» **Requirement**:
All that is wanted is the lines from the first line of the listing below through the line containing "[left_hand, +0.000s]", written out exactly with pictures left out.

» **Data for processing**:
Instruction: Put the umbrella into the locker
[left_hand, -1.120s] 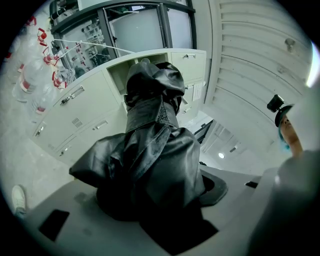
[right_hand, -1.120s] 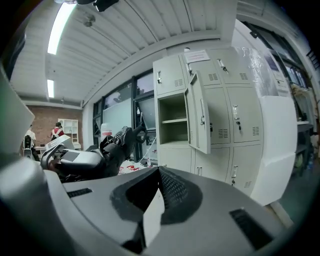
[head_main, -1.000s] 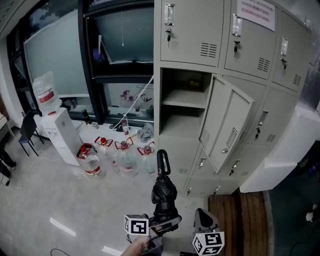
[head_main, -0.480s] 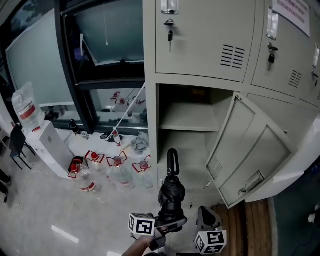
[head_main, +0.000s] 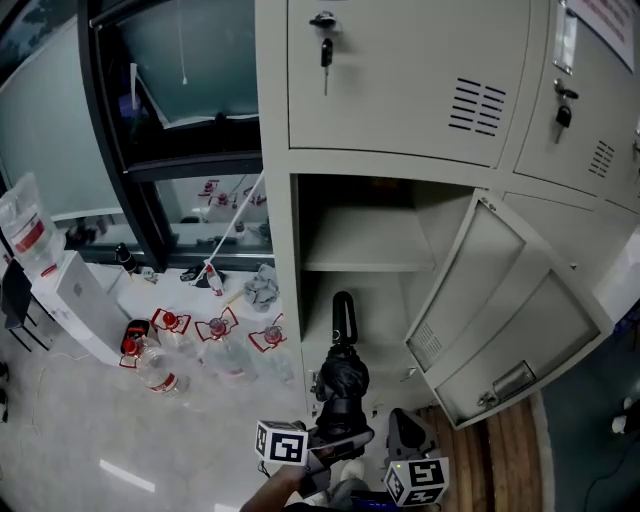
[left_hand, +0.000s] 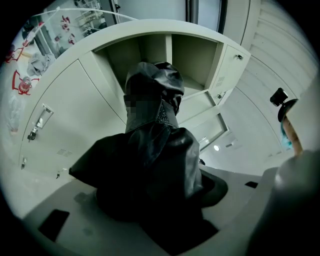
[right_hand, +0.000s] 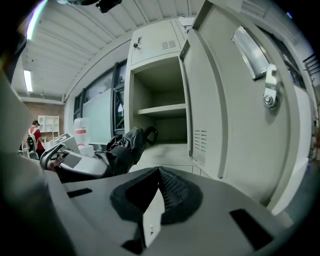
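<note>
- We face a bank of pale grey lockers (head_main: 400, 90); the closed doors above have keys in their locks.
- One compartment (head_main: 345, 215) stands open, split by a shelf (head_main: 360, 255) into an upper and a lower space, both bare inside.
- Its door (head_main: 500, 310) is swung wide to the right, with a vent and a handle on its face.
- To the left we see a dark-framed window (head_main: 150, 110), and below it a white water dispenser (head_main: 72, 300) with a bottle on top.
- Several clear water bottles (head_main: 160, 372) with red caps lie and stand on the floor between the dispenser and the lockers.
- The black folded umbrella (head_main: 342, 385) is upright, handle uppermost, just in front of the lower space of the open compartment. Its handle tip sits at the mouth of that space; we cannot tell whether it has crossed the edge.
- Our left gripper (head_main: 335, 442) pinches the umbrella low on its bunched fabric, which fills the gap between the jaws.
- Our right gripper (right_hand: 157, 195) is just beside it, jaws pressed together with nothing between them, pointing toward the open door.
</note>
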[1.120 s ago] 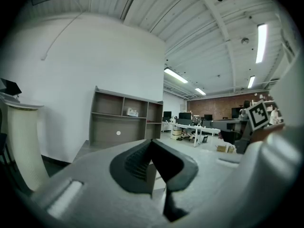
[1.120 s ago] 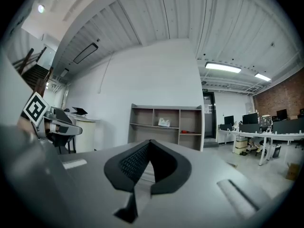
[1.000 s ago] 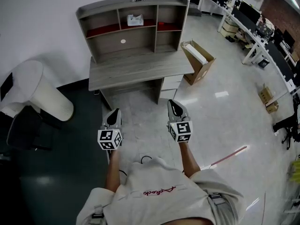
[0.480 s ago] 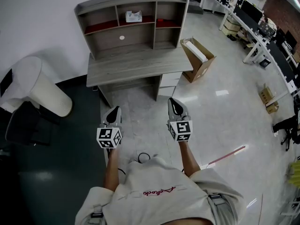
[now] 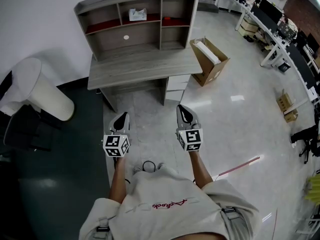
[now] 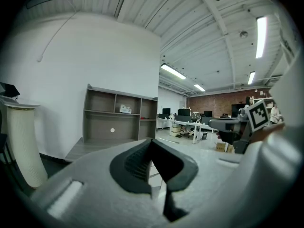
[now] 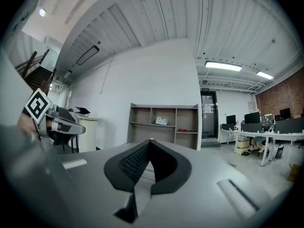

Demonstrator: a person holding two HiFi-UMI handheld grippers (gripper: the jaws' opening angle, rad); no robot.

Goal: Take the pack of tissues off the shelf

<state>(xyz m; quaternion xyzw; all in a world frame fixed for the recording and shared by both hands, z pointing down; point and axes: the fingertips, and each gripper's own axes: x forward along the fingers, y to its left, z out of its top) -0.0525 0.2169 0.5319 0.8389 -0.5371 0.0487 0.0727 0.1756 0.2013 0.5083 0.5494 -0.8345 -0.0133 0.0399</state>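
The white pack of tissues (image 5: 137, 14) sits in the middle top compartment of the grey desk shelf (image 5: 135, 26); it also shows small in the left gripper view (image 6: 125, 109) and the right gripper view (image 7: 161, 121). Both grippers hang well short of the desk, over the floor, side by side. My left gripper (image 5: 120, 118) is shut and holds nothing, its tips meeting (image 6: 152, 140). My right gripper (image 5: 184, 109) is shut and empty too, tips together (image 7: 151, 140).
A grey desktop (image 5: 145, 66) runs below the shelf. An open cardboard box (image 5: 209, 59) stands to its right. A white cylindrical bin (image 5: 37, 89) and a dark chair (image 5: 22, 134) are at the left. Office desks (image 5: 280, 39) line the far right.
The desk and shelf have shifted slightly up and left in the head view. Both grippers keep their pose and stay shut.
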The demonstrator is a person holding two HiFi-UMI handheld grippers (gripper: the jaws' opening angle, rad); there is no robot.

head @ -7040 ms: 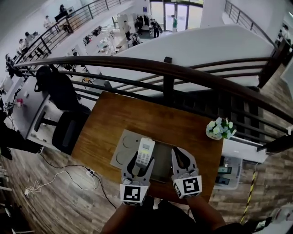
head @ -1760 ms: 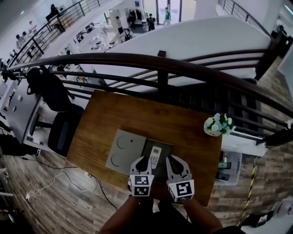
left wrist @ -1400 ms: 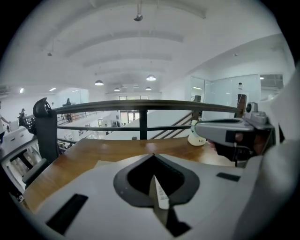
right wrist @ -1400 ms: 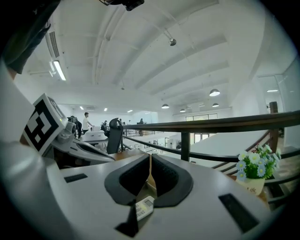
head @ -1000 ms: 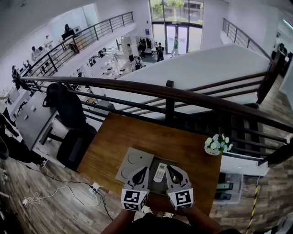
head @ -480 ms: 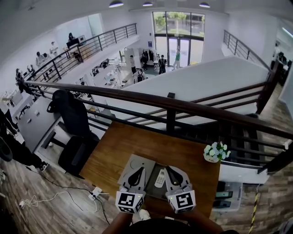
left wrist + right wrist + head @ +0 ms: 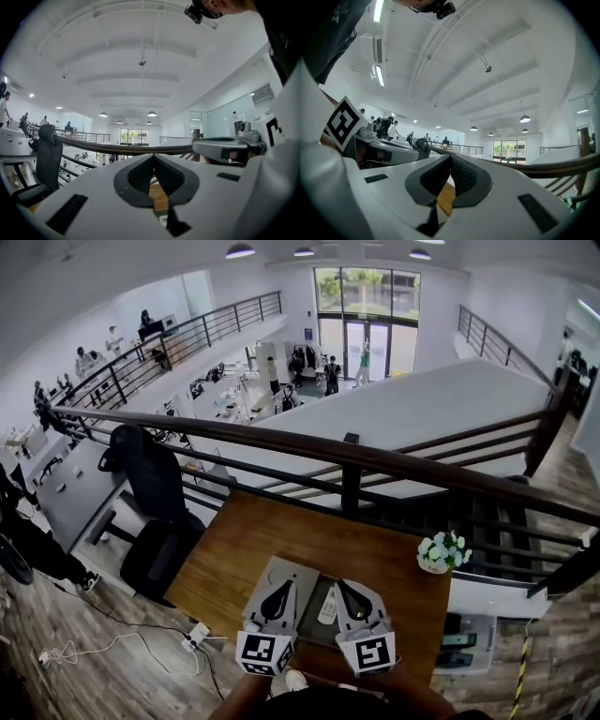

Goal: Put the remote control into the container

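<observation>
The white remote control (image 7: 327,607) lies in the dark grey container (image 7: 316,627) on the wooden table (image 7: 375,549), in the head view. My left gripper (image 7: 283,586) hovers just left of the remote and my right gripper (image 7: 340,585) just right of it, both near the table's front edge. Neither touches the remote. In the left gripper view, the left gripper (image 7: 153,156) has its jaws pressed together with nothing between them. The right gripper (image 7: 450,157) shows the same in its own view. Both gripper views point upward at the ceiling.
A light grey lid (image 7: 270,570) with round marks lies left of the container. A small pot of white flowers (image 7: 438,552) stands at the table's right edge. A dark railing (image 7: 375,460) runs behind the table, and an office chair (image 7: 150,512) stands at its left.
Earlier the left gripper held the remote over the container; now the remote lies inside and both grippers are drawn back toward me, shut. The head view has tilted up.
</observation>
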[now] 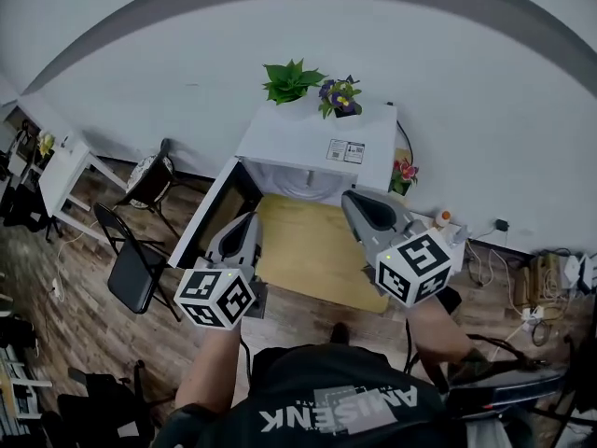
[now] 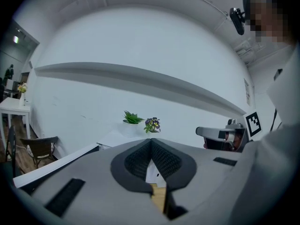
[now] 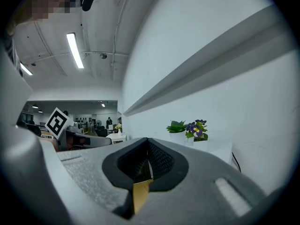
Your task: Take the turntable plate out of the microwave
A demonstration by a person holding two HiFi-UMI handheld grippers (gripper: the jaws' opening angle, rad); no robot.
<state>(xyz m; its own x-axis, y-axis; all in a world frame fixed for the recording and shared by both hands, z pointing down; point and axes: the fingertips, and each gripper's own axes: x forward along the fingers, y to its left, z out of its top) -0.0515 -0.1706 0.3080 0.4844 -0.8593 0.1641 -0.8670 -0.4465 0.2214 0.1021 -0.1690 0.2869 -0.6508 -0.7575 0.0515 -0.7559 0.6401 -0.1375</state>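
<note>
A white microwave (image 1: pixel 317 143) stands on a yellow wooden table (image 1: pixel 312 250) against the wall, its door (image 1: pixel 215 215) swung open to the left. From above the cavity is mostly hidden, and I cannot make out the turntable plate. My left gripper (image 1: pixel 244 227) hovers shut and empty in front of the open door. My right gripper (image 1: pixel 359 205) is shut and empty before the microwave's right front. In the left gripper view the left gripper (image 2: pixel 151 142) points at the microwave (image 2: pixel 117 137). In the right gripper view the right gripper (image 3: pixel 148 142) has nothing between its pads.
A green plant (image 1: pixel 289 80) and purple flowers (image 1: pixel 340 96) sit on the microwave. Red flowers (image 1: pixel 405 174) and a small bottle (image 1: pixel 443 218) are at the table's right. A black folding chair (image 1: pixel 131 264) stands left, a white side table (image 1: pixel 61 175) farther left, cables (image 1: pixel 536 297) on the floor right.
</note>
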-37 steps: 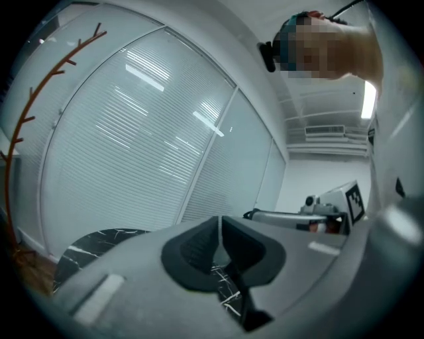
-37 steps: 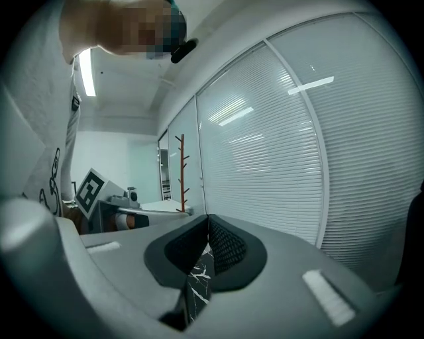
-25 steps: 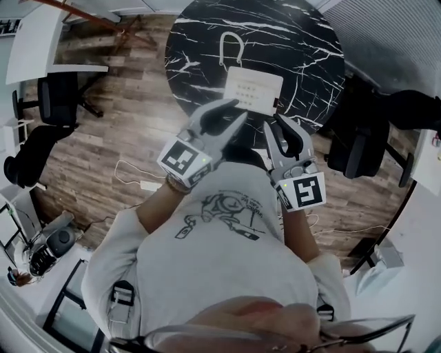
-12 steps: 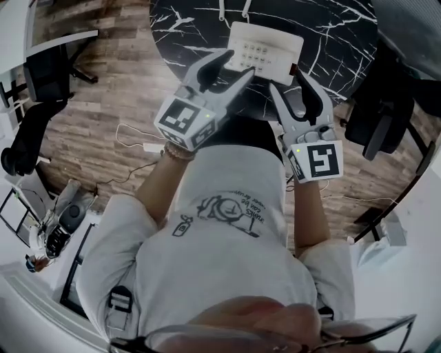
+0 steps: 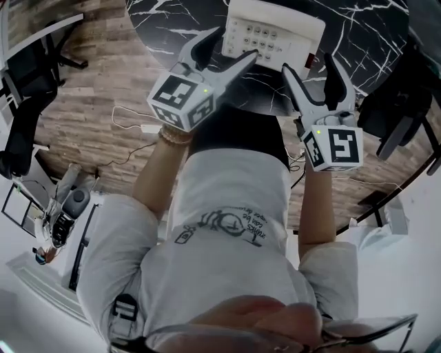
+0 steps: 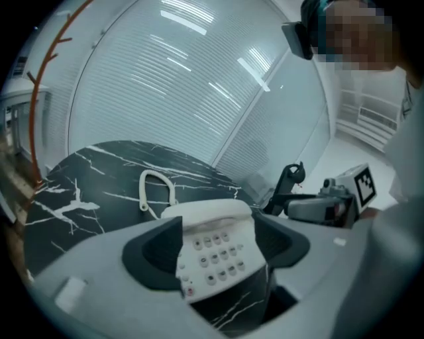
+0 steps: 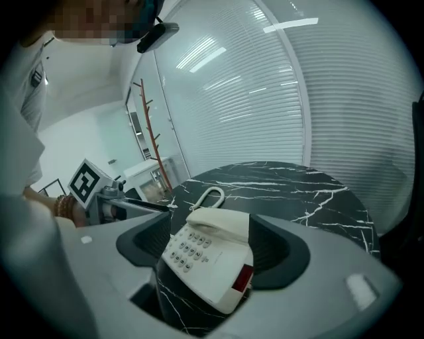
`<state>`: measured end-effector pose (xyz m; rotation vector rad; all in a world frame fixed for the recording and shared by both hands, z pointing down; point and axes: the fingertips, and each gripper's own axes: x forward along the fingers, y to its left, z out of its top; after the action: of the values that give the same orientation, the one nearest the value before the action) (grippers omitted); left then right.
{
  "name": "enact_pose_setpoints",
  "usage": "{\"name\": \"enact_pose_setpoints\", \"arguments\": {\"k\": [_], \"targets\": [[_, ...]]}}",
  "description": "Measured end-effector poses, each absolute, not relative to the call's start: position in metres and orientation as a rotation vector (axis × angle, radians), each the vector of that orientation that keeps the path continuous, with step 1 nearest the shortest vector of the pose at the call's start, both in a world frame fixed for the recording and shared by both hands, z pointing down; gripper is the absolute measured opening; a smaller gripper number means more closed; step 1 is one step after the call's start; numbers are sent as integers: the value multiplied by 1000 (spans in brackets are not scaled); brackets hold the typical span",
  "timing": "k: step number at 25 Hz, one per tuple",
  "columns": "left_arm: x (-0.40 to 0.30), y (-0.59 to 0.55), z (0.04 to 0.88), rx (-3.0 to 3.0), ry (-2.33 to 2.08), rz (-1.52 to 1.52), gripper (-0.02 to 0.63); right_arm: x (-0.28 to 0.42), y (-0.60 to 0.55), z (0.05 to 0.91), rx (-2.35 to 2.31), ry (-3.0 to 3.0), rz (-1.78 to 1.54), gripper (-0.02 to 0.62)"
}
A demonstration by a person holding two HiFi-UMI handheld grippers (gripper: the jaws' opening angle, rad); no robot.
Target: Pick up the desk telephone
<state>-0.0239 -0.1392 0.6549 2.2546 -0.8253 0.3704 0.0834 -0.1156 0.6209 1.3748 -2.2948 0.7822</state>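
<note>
Two grippers, both jaws opening wide with no pad pressing on anything. My left gripper [image 5: 229, 49] sits at the near-left corner of the desk telephone [image 5: 274, 31]. My right gripper [image 5: 310, 67] is just off its near-right side. In each gripper view the phone shows in the gap between the jaws but is not clamped.

The phone is cream, keypad up and handset on the cradle, with a red label [image 7: 243, 278] on its right side. It stands near my edge of the round black marble table [image 5: 172, 21]. The coiled cord [image 6: 156, 189] loops out behind it on the tabletop. Nothing else lies on the table near the phone or in the way.

Further out, there is a wood floor [image 5: 103, 89] with a white cable and adapter [image 5: 148, 129]. A dark office chair [image 5: 27, 76] stands to the left and another chair [image 5: 400, 103] to the right. A red-brown coat rack [image 7: 149, 126] stands by the blinds [image 6: 165, 79].
</note>
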Motion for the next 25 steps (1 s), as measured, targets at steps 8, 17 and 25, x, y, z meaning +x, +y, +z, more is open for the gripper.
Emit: {"name": "enact_pose_setpoints", "arguments": {"k": [8,17,25], "targets": [[-33,-152,735,2178,-832,465,394,94,-124,694,1379,-2220,854,405],[-26,-147,764,2133,-798,531,410,92,-122,734,1367,-2199,957,416],[-27,-147,768,2154,-832,579,394,86,-118,752,1332,-2198,1016,414]]}}
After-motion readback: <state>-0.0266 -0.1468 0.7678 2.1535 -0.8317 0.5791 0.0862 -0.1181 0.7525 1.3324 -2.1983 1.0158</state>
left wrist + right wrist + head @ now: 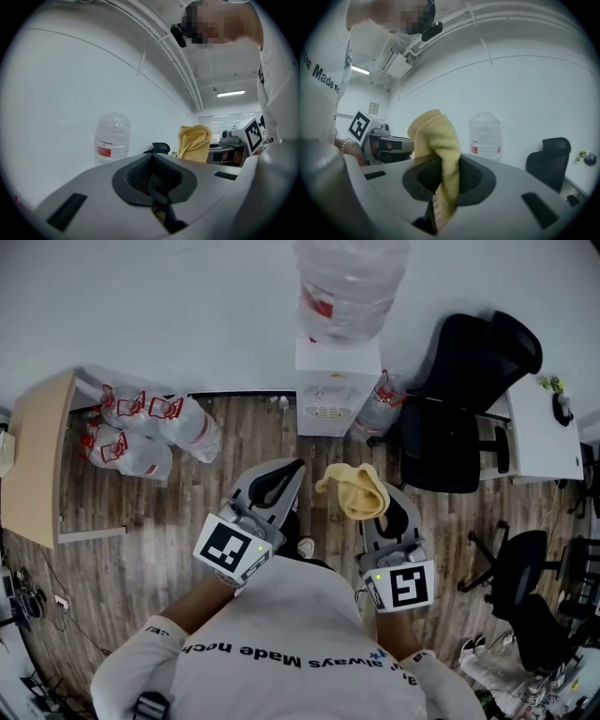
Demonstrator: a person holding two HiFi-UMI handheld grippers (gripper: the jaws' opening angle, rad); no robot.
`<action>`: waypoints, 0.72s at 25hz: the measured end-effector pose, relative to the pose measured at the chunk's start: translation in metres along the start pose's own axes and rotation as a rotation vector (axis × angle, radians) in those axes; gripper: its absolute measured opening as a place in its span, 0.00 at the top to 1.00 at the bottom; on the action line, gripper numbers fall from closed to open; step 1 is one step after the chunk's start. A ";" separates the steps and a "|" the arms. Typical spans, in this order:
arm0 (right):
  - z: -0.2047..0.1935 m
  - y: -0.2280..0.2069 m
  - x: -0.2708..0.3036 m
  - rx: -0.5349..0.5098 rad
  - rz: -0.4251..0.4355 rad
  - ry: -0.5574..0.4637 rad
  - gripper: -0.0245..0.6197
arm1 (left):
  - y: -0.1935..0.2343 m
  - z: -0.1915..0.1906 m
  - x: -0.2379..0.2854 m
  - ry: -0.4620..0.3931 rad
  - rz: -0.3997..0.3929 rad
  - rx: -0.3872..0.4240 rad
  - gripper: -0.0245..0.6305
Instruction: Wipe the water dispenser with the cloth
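Wood floor (258,442): dispenser (337,390), bottles (150,432), chairs (441,442)

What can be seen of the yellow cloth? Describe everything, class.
The cloth is pale yellow and soft, and looks like terry or microfibre. It is crumpled and folded, with its bunched top standing up above the right gripper, whose jaws are shut on its lower part. Nothing else touches it. It is held in the air above the floor, short of the water dispenser.

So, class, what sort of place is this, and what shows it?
Most likely an office: a water dispenser with a big bottle on top, black swivel chairs and a white desk.
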State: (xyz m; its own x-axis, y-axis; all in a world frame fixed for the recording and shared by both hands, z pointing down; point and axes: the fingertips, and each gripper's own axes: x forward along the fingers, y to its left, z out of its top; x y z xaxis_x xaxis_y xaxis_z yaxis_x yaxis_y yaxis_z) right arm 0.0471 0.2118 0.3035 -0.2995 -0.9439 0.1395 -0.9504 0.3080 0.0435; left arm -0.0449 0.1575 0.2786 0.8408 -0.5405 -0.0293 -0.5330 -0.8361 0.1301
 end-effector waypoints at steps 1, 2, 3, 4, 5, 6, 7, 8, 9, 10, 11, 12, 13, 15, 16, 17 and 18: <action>0.001 -0.002 0.008 -0.001 0.005 0.001 0.86 | 0.007 0.001 0.004 -0.001 0.003 -0.002 0.94; 0.003 -0.003 0.016 -0.004 0.011 0.003 0.86 | 0.013 0.002 0.008 -0.002 0.006 -0.003 0.94; 0.004 -0.005 0.024 -0.007 0.016 0.005 0.86 | 0.020 0.003 0.012 -0.004 0.010 -0.006 0.94; 0.005 -0.008 0.032 -0.010 0.021 0.008 0.86 | 0.027 0.004 0.016 -0.005 0.014 -0.008 0.94; 0.006 -0.010 0.040 -0.012 0.025 0.012 0.86 | 0.034 0.005 0.020 -0.005 0.018 -0.011 0.94; 0.007 -0.012 0.048 -0.014 0.028 0.016 0.86 | 0.042 0.005 0.024 -0.005 0.021 -0.014 0.94; 0.008 -0.014 0.056 -0.015 0.030 0.020 0.86 | 0.049 0.006 0.028 -0.006 0.023 -0.017 0.94; 0.009 -0.016 0.065 -0.016 0.034 0.022 0.86 | 0.057 0.006 0.032 -0.007 0.024 -0.018 0.94; 0.010 -0.017 0.074 -0.018 0.038 0.023 0.86 | 0.064 0.007 0.035 -0.007 0.026 -0.020 0.94; 0.011 -0.017 0.083 -0.019 0.042 0.024 0.86 | 0.073 0.008 0.038 -0.008 0.027 -0.023 0.94; 0.013 -0.017 0.092 -0.021 0.046 0.026 0.86 | 0.081 0.009 0.041 -0.008 0.030 -0.025 0.94; 0.014 -0.017 0.101 -0.022 0.049 0.027 0.86 | 0.089 0.010 0.043 -0.010 0.031 -0.027 0.94; 0.016 -0.018 0.110 -0.023 0.052 0.028 0.86 | 0.097 0.011 0.046 -0.011 0.033 -0.029 0.94; 0.019 -0.018 0.128 -0.027 0.057 0.030 0.86 | 0.114 0.013 0.050 -0.013 0.035 -0.031 0.94; 0.020 -0.018 0.137 -0.029 0.059 0.030 0.86 | 0.122 0.014 0.052 -0.013 0.036 -0.032 0.94; 0.022 -0.018 0.145 -0.031 0.060 0.030 0.86 | 0.130 0.014 0.055 -0.012 0.037 -0.034 0.94; 0.023 -0.019 0.154 -0.033 0.061 0.030 0.86 | 0.138 0.015 0.058 -0.011 0.036 -0.036 0.94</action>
State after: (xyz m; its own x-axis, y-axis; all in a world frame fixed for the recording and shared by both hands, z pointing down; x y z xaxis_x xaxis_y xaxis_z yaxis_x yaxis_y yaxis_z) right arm 0.0172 0.0580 0.3013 -0.3532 -0.9196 0.1721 -0.9272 0.3686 0.0662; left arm -0.0710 0.0092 0.2800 0.8196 -0.5718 -0.0351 -0.5593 -0.8119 0.1673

» **Answer space**:
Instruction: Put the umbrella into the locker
[left_hand, -1.120s] 
[right_hand, -1.120s] 
[head_main, -1.000s] 
[head_main, -0.480s] 
[head_main, +0.000s] 
[left_hand, +0.000s] 

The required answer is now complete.